Could you repeat the listing exactly, leaving out the pictures?

# SUPPLIED DATA
---

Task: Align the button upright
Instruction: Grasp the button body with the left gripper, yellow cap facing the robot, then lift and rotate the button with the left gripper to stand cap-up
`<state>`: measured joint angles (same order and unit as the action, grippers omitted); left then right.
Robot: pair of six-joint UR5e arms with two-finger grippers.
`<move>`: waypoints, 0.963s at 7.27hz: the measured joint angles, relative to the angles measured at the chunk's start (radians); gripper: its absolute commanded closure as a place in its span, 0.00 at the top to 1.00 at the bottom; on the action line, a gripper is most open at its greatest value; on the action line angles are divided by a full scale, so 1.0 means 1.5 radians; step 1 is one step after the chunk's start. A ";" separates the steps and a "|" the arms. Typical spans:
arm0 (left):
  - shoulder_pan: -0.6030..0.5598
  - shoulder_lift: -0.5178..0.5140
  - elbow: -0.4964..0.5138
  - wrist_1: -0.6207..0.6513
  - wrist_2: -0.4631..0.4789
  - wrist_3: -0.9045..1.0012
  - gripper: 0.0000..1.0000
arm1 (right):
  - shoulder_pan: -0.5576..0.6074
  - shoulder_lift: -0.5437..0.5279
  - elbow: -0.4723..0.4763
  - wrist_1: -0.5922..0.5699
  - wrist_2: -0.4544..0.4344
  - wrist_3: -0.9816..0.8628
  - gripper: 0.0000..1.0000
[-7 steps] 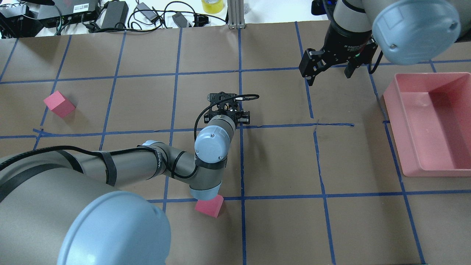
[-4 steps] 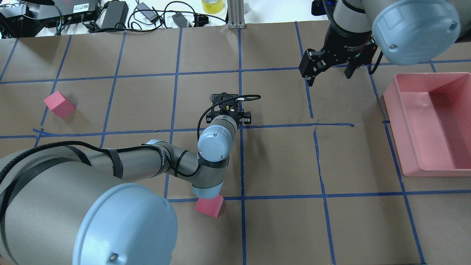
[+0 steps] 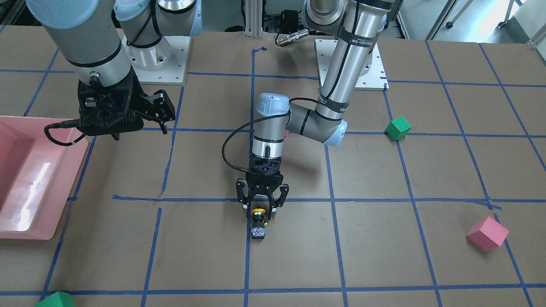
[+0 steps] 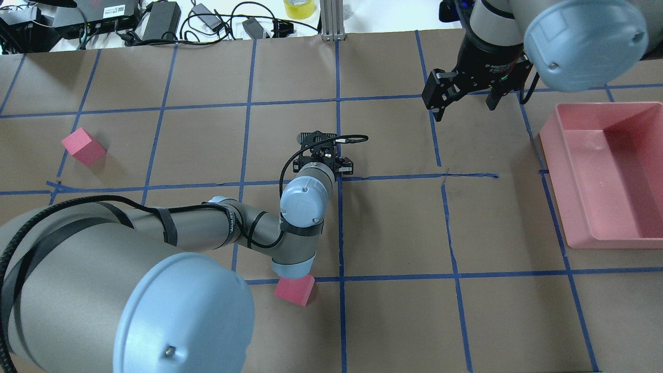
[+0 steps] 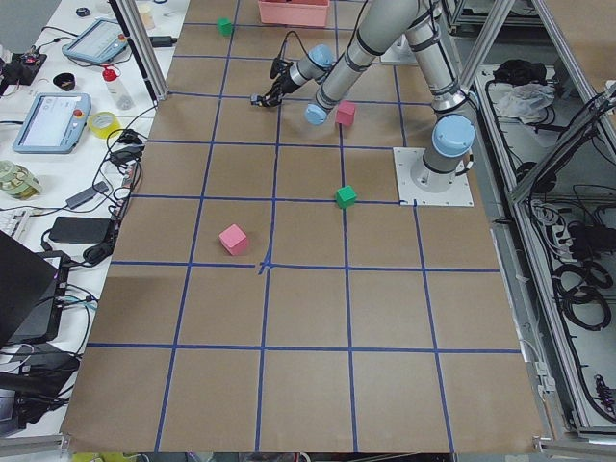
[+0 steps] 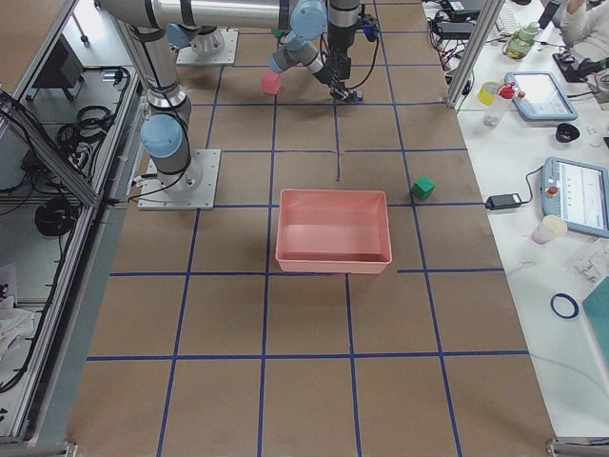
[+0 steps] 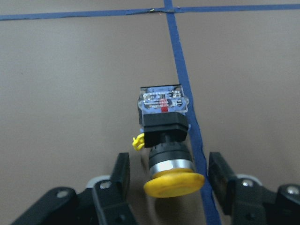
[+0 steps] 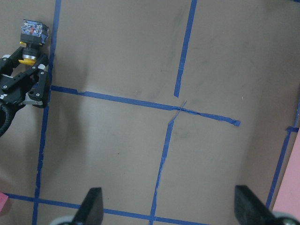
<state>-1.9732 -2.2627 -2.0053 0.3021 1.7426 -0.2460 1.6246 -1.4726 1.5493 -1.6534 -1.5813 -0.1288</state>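
Note:
The button (image 7: 164, 136) lies on its side on the brown paper, next to a blue tape line. Its yellow cap (image 7: 173, 183) points toward my left wrist and its silvery base points away. It also shows in the front view (image 3: 258, 222) and in the right wrist view (image 8: 33, 30). My left gripper (image 7: 169, 161) points down over it, open, with one finger (image 7: 122, 173) on each side of the cap and not touching it. It also shows in the front view (image 3: 261, 208). My right gripper (image 4: 462, 101) is open and empty, high over the table's far right.
A pink bin (image 4: 564, 171) stands at the right edge. One pink cube (image 4: 83, 146) lies at the far left, another (image 4: 295, 290) under my left elbow. A green cube (image 3: 398, 128) lies on the left arm's side and another (image 3: 55, 300) on the right arm's side, at the table edge farthest from my base.
My left arm has shifted slightly right and forward, bringing its gripper closer over the button. The right arm has not moved.

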 measured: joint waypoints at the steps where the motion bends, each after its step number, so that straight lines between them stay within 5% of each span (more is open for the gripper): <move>1: 0.000 0.002 -0.001 0.000 0.000 0.001 0.19 | 0.000 0.000 0.000 0.000 0.000 0.000 1.00; 5: 0.002 0.053 0.003 -0.069 0.001 0.011 0.12 | 0.001 0.000 0.001 0.000 -0.003 0.000 1.00; 7: 0.013 0.119 0.046 -0.266 -0.014 0.011 0.12 | 0.001 0.000 0.001 0.000 -0.002 0.000 1.00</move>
<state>-1.9537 -2.0838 -1.9358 -0.0974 1.7214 -0.2295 1.6261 -1.4728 1.5509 -1.6533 -1.5843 -0.1289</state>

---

# SOLUTION
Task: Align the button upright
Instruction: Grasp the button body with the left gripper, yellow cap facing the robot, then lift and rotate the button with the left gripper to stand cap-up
`<state>`: measured joint angles (same order and unit as the action, grippers omitted); left then right.
Robot: pair of six-joint UR5e arms with two-finger grippers.
`<move>`: waypoints, 0.963s at 7.27hz: the measured joint angles, relative to the angles measured at the chunk's start (radians); gripper: its absolute commanded closure as a place in its span, 0.00 at the top to 1.00 at the bottom; on the action line, a gripper is most open at its greatest value; on the action line angles are divided by a full scale, so 1.0 means 1.5 radians; step 1 is one step after the chunk's start. A ";" separates the steps and a "|" the arms. Typical spans:
arm0 (left):
  - shoulder_pan: -0.6030..0.5598
  - shoulder_lift: -0.5178..0.5140
  - elbow: -0.4964..0.5138
  - wrist_1: -0.6207..0.6513
  - wrist_2: -0.4631..0.4789
  - wrist_3: -0.9045..1.0012
  - gripper: 0.0000..1.0000
arm1 (right):
  - shoulder_pan: -0.5576..0.6074
  - shoulder_lift: -0.5437..0.5279
  - elbow: -0.4723..0.4763
  - wrist_1: -0.5922..0.5699
  - wrist_2: -0.4544..0.4344
  - wrist_3: -0.9816..0.8628
  - gripper: 0.0000..1.0000
[-7 steps] 
[-4 steps] 
[+0 steps] 
[+0 steps] 
[+0 steps] 
[+0 steps] 
[+0 steps] 
[+0 steps] 
<state>-1.9732 -2.2627 -2.0053 0.3021 1.7426 -0.2460 1.6246 -1.4726 1.5493 -1.6534 -1.5813 -0.1288</state>
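Note:
The button (image 7: 164, 136) lies on its side on the brown paper, next to a blue tape line. Its yellow cap (image 7: 173, 183) points toward my left wrist and its silvery base points away. It also shows in the front view (image 3: 258, 222) and in the right wrist view (image 8: 33, 30). My left gripper (image 7: 169, 161) points down over it, open, with one finger (image 7: 122, 173) on each side of the cap and not touching it. It also shows in the front view (image 3: 261, 208). My right gripper (image 4: 462, 101) is open and empty, high over the table's far right.
A pink bin (image 4: 564, 171) stands at the right edge. One pink cube (image 4: 83, 146) lies at the far left, another (image 4: 295, 290) under my left elbow. A green cube (image 3: 398, 128) lies on the left arm's side and another (image 3: 55, 300) on the right arm's side, at the table edge farthest from my base.
My left arm has shifted slightly right and forward, bringing its gripper closer over the button. The right arm has not moved.
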
 measured: joint waypoints at the steps where the motion bends, each after its step number, so that straight lines between them stay within 5% of each span (more is open for the gripper): <move>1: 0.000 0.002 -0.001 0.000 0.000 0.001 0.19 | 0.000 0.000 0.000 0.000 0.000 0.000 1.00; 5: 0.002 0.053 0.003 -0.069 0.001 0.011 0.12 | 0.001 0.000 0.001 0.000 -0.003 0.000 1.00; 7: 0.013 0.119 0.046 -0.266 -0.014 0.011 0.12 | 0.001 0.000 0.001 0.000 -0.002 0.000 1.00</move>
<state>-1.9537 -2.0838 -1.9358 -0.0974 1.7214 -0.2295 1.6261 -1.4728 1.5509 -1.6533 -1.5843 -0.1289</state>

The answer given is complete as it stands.